AraC 家族转录调控因子(AFTRs)成员控制着许多对细胞过程重要的基因的表达,包括毒力。在 物种中,III 型分泌系统(T3SS)是宿主细胞入侵的关键决定因素,由三级 VirF/VirB/MxiE 转录级联调控。VirF 和 MxiE 均属于 AFTRs,其特征为正转录调控因子。在这里,我们发现了 MxiE 和其共调节剂 IpgC 的新调控活性,这表现为 VirF/VirB/MxiE 转录级联中的负反馈回路。我们的研究结果表明,MxiE 和 IpgC 下调 启动子,从而降低 VirB 蛋白的产生,从而降低 启动子活性,该启动子是近 50 个 VirB 依赖性基因之一。在 启动子上,鉴定出负调控所需的区域 MxiE- 和 IpgC- 依赖性,并且发现与正调控所需的区域 VirF- 依赖性一致。串联起来,只有在存在 VirF 的情况下,MxiE- 和 IpgC- 依赖性调节 启动子才会发生,这表明 MxiE 和 IpgC 可以起到对抗 VirF 激活 启动子的作用。
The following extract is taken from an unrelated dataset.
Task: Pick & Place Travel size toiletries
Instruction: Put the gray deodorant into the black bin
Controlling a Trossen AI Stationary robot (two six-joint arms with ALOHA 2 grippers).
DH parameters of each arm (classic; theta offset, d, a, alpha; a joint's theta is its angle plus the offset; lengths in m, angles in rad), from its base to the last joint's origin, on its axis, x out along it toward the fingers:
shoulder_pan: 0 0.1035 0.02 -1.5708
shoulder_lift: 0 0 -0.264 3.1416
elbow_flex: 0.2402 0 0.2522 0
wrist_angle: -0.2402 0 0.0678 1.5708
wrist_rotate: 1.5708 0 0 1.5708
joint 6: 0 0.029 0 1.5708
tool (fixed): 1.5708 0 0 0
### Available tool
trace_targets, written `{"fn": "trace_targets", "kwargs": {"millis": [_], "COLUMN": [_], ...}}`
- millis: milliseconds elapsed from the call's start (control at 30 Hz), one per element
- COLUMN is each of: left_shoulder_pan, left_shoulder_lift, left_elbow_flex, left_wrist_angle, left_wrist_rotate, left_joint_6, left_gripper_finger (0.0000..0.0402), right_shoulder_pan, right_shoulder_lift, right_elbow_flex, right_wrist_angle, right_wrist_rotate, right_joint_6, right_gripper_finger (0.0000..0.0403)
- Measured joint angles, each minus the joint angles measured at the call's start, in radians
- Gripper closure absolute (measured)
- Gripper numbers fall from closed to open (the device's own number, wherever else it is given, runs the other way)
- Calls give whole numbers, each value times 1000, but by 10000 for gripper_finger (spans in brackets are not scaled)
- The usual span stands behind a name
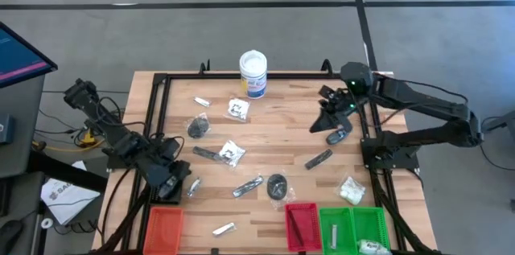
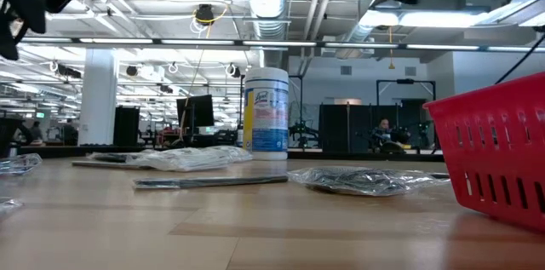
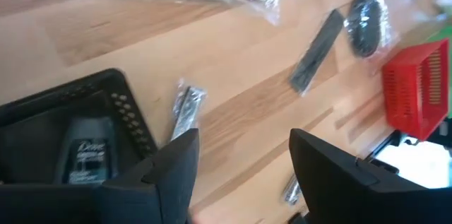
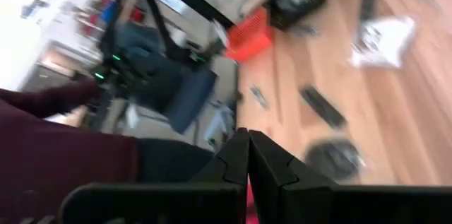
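Note:
The travel size toiletries lie scattered on the wooden table: clear packets (image 1: 237, 108) (image 1: 352, 191), black sticks (image 1: 319, 159) (image 3: 318, 40), dark discs (image 1: 277, 184) (image 3: 366, 13) and a silvery tube (image 1: 224, 228). My left gripper (image 3: 244, 174) hovers open with nothing between its fingers at the table's near left (image 1: 170, 184). It is beside a black tray (image 3: 70, 132) that holds a Dove item (image 3: 86, 155), and a small silvery tube (image 3: 187, 107) lies on the wood just past its fingers. My right gripper (image 4: 247, 139) is shut on nothing above the far right of the table (image 1: 326, 118).
A white tub with a blue label (image 1: 253, 74) stands at the far middle. Orange (image 1: 163, 229), red (image 1: 302, 224) and green (image 1: 354, 227) trays line the near edge. A black frame borders the table. A person's maroon sleeve (image 4: 56, 146) shows beyond the table.

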Motion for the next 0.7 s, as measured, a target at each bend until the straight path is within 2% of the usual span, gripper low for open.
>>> {"fn": "trace_targets", "kwargs": {"millis": [300,500,700], "left_shoulder_pan": [130,222,298], "left_shoulder_lift": [0,0,0], "left_elbow_flex": [0,0,0], "left_wrist_angle": [125,230,347], "left_wrist_rotate": [-5,-4,-5], "left_joint_6": [176,308,429], "left_gripper_finger": [192,192,192], "right_shoulder_pan": [-79,-130,-168], "right_shoulder_lift": [-103,-106,-106], "right_elbow_flex": [0,0,-107], "right_wrist_angle": [-457,-681,-785], "right_wrist_rotate": [159,316,347], "right_joint_6": [-176,-88,-30], "right_gripper_finger": [403,403,403]}}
最后,MxiE 和 IpgC 不会下调另一个 VirF 激活的启动子 ,表明该负反馈回路靶向 启动子。我们的研究提供了一种机制的见解,即在 III 型分泌后,这种机制可能重新编程 毒力基因表达,并促使人们检查其他重要细菌病原体(如 Burkholderia pseudomallei 和 Salmonella enterica serovars Typhimurium 和 Typhi)中的 MxiE 和 IpgC 同源物是否协调类似的负反馈回路。AraC 家族的转录调控因子(AFTRs)控制着许多细菌病原体的毒力基因表达。在 物种中,AraC/XylS 蛋白 MxiE 和其共调节剂 IpgC 在三级 VirF/VirB/MxiE 转录级联中正向调节 III 型分泌系统基因的表达。我们的研究结果表明,在 VirF/VirB/MxiE 级联中存在负反馈回路,其中 MxiE 和 IpgC 对抗 VirF 依赖性激活 启动子,从而首次对 MxiE- 和 IpgC- 依赖性负调控进行了表征。我们的研究提供了一种机制的见解,该机制可能在 III 型分泌后重新编程 毒力基因表达,这对具有 MxiE 和 IpgC 功能同源物的其他重要细菌病原体具有重要意义。